Report how many lines of these entries hold the string "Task"; reply with the number alone.

* EXTRACTED INFORMATION:
-=-=-

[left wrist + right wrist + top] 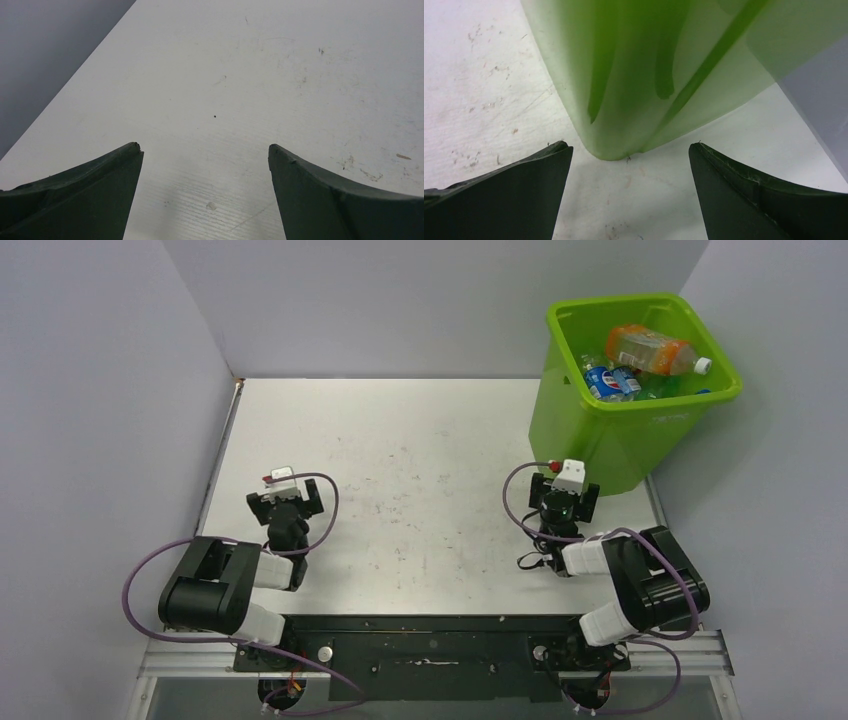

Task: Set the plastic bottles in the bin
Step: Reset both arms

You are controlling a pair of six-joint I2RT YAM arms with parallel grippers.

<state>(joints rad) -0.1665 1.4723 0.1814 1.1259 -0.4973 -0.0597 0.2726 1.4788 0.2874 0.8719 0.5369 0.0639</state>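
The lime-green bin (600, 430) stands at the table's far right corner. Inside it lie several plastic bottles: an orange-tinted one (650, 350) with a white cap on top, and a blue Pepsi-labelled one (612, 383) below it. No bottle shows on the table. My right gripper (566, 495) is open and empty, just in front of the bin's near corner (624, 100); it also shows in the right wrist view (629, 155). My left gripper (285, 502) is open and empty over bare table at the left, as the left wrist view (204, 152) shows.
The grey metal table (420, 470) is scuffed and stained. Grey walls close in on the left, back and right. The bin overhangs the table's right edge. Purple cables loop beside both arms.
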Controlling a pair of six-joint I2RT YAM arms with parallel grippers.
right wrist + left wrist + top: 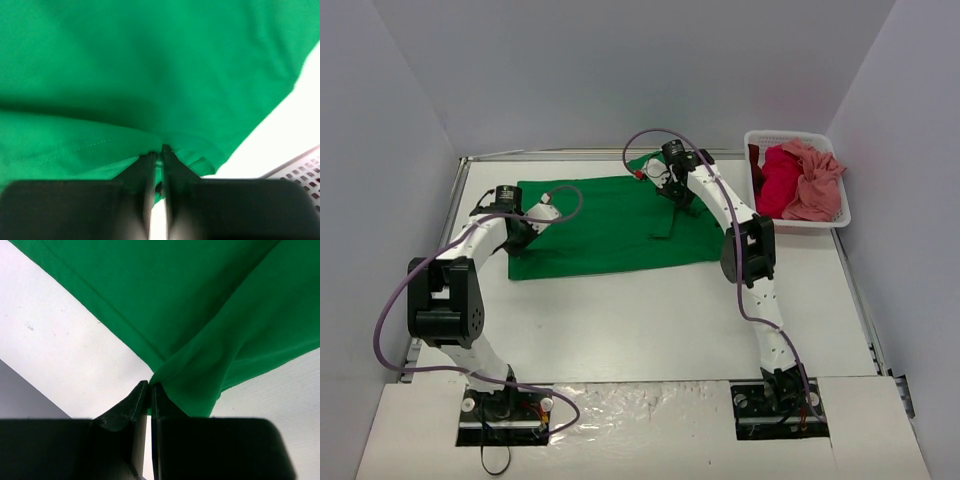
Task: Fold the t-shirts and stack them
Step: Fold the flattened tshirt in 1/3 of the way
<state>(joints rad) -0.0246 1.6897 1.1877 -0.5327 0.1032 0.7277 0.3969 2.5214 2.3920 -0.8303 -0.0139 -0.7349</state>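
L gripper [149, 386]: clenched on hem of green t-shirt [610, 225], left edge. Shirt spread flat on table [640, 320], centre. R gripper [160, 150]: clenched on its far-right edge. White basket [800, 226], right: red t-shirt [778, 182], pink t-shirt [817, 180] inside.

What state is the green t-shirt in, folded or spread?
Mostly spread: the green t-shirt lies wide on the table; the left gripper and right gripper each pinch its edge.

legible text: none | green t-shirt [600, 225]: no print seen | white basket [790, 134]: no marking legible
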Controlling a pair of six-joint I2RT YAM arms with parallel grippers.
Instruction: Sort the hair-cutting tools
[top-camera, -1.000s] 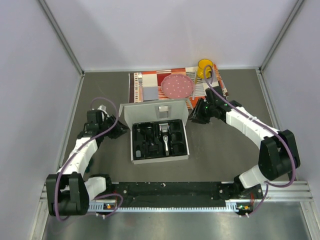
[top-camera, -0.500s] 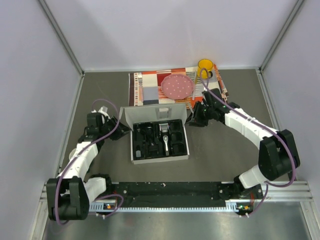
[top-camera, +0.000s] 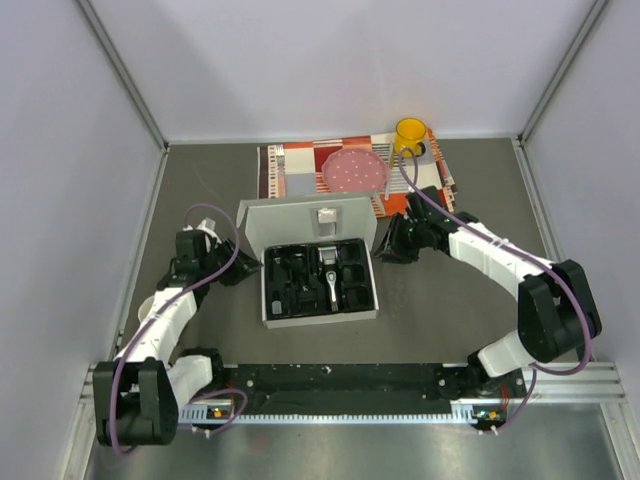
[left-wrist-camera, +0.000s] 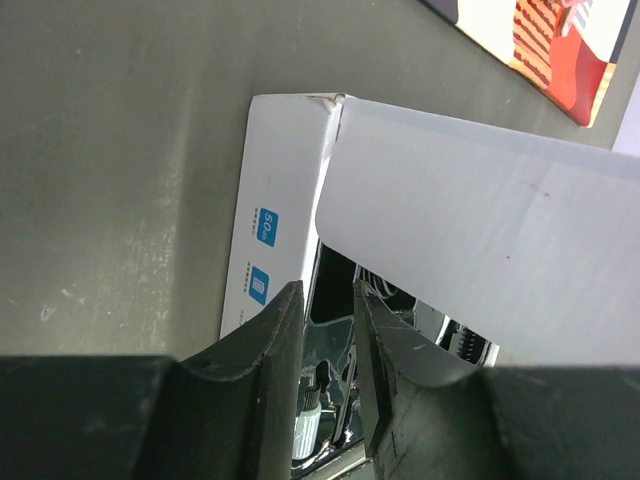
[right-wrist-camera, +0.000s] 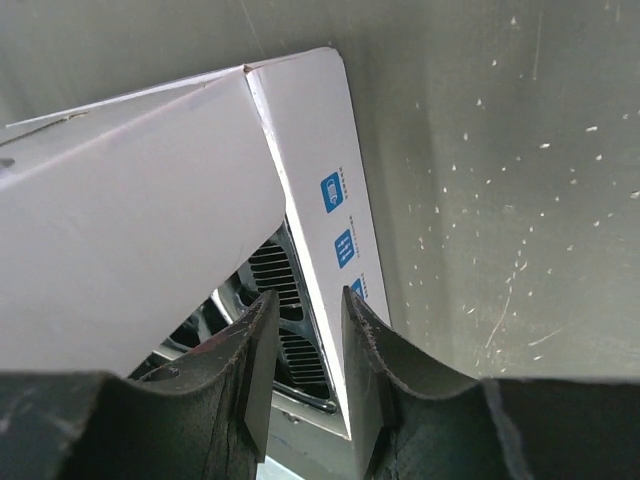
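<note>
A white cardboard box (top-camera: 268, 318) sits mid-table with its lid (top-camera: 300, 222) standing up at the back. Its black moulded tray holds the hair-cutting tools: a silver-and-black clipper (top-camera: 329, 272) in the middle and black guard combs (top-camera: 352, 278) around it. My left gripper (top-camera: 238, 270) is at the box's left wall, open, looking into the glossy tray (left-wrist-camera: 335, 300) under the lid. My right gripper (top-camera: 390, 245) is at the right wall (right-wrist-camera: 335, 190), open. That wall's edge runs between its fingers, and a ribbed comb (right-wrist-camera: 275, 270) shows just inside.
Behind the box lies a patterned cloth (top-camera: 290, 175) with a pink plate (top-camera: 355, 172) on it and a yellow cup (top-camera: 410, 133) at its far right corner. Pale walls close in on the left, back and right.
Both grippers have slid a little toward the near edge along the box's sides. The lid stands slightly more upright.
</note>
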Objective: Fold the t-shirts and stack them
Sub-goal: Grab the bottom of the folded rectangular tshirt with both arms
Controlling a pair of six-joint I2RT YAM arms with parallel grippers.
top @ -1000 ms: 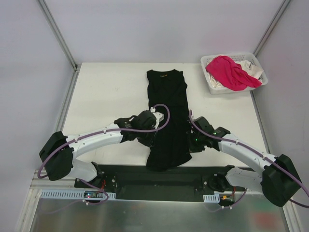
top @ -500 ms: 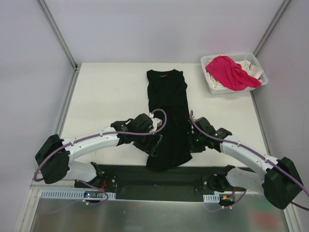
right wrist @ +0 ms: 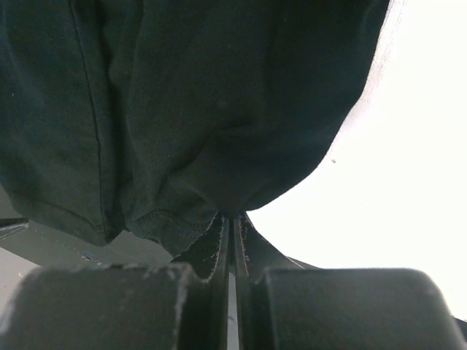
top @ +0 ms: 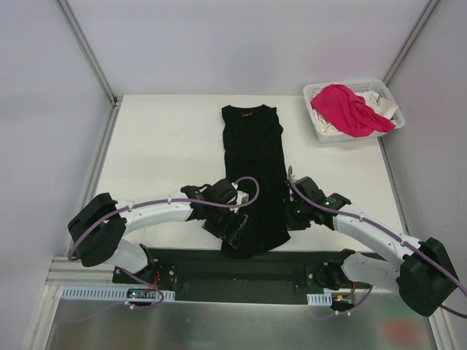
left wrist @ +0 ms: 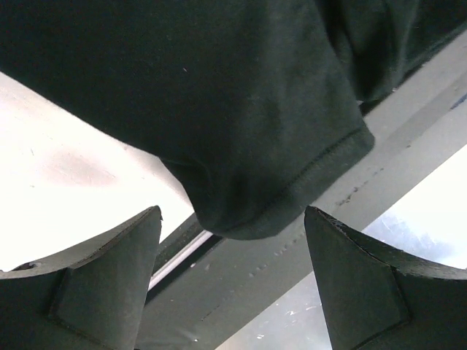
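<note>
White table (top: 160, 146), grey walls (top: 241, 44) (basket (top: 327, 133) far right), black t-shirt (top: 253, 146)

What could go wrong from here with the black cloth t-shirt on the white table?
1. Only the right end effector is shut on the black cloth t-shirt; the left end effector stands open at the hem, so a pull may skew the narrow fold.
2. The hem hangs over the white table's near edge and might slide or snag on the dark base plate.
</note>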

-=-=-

* EXERCISE SOLUTION: 2